Adalet Ağaoğlu'nun ölümsüz eseri Bir Düğün Gecesi, 12 Mart 1971 askeri darbesi sonrası Türkiye'nin siyasi ve toplumsal yapısını ele alır. O dönemin olayları, sosyal ve politik meseleleri, karakterlerin iç dünyaları üzerinden derinlemesine incelenir.
Üniversitelilerin başlatıp CHP'nin ve özellikle CHP Genel Başkanı Özgür Özel'in desteklediği 2 Nisan boykotuna dair enstantaneleri izlerken, Ağaoğlu'nun eserindeki sekansları anımsadım.

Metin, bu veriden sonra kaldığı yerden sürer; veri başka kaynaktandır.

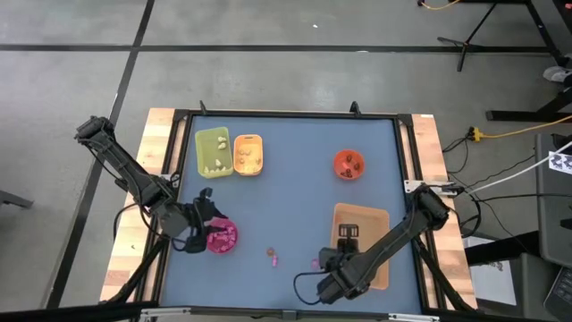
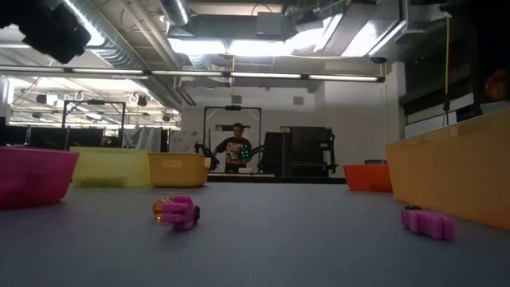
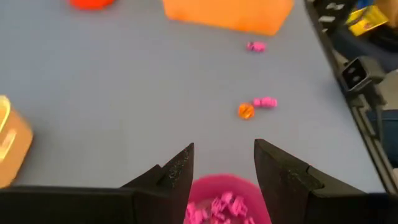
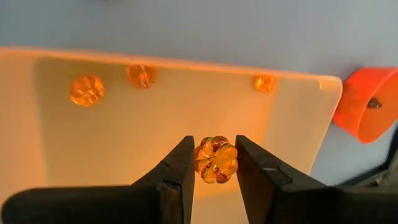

Öncelikle, Atatürk'ün silah ve ideoloji arkadaşı, kurucumuz Yunus Nadi'nin açtığı Anadolu Ajansı'nın yeni versiyonunun boykotla ilgili haberi bana pek inandırıcı gelmedi: "Kredi kartı ve banka kartı harcamaları değerlendirildiğinde, normalde çarşamba günleri 14 milyarlık alışveriş yapılırken bu rakam 28 milyara çıktı."
Oysa CHP seçmeninin ağırlıklı olduğu Kadıköy, Beşiktaş, Şişli gibi semtlerde AVM'ler her zamanki gibi dolmadı. Hatta birçok işletme, günlük giderlerini karşılayamayacaklarını düşünerek kepenk açmadı. Örneğin, Kadıköy Çarşı'daki restoranlar ve Beşiktaş Çarşı'daki birçok dükkân kapalıydı.
Boykotun sabah saatlerinde Kadıköy-Ataşehir sınırındaki Optimum AVM'den bir görüntü geçti elime. Güvenilir bir sanatçı dostum WhatsApp'ta paylaşmıştı, ben de şahsi arifkizilyalin adlı X hesabımda yayımladım. AVM'nin, yanılmıyorsam, 1. katında yalnızca bir kişi vardı. Sosyal medyada bu paylaşımım olumlu ve olumsuz birçok tepki aldı.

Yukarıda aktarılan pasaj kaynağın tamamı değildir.